▶ Exercise description
Return the listing below exactly, with the pictures dropped.

▶ Recorded data
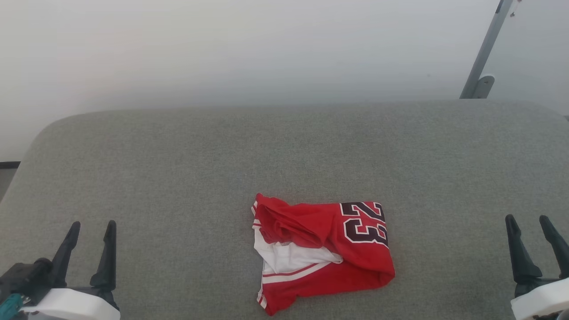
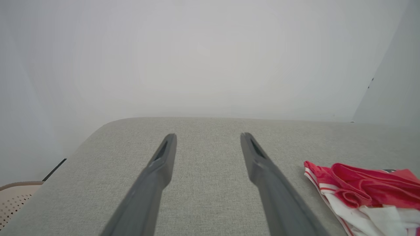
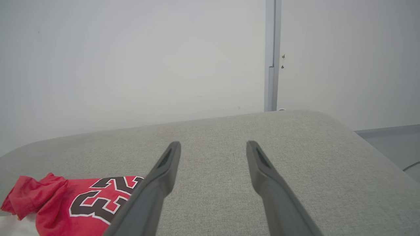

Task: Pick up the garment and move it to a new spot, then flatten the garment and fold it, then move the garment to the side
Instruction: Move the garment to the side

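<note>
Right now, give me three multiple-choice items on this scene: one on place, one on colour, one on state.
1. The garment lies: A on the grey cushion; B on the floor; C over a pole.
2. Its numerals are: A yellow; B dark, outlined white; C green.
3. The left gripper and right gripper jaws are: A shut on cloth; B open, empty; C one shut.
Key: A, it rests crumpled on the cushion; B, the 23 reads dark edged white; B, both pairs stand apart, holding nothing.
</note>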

▶ Solution for this task
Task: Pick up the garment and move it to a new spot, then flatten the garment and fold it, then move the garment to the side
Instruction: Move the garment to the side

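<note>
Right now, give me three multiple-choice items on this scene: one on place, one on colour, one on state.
1. The garment lies: A on the grey cushion; B on the floor; C over a pole.
2. Its numerals are: A yellow; B dark, outlined white; C green.
3. The left gripper and right gripper jaws are: A shut on cloth; B open, empty; C one shut.
Key: A, it rests crumpled on the cushion; B, the 23 reads dark edged white; B, both pairs stand apart, holding nothing.
</note>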

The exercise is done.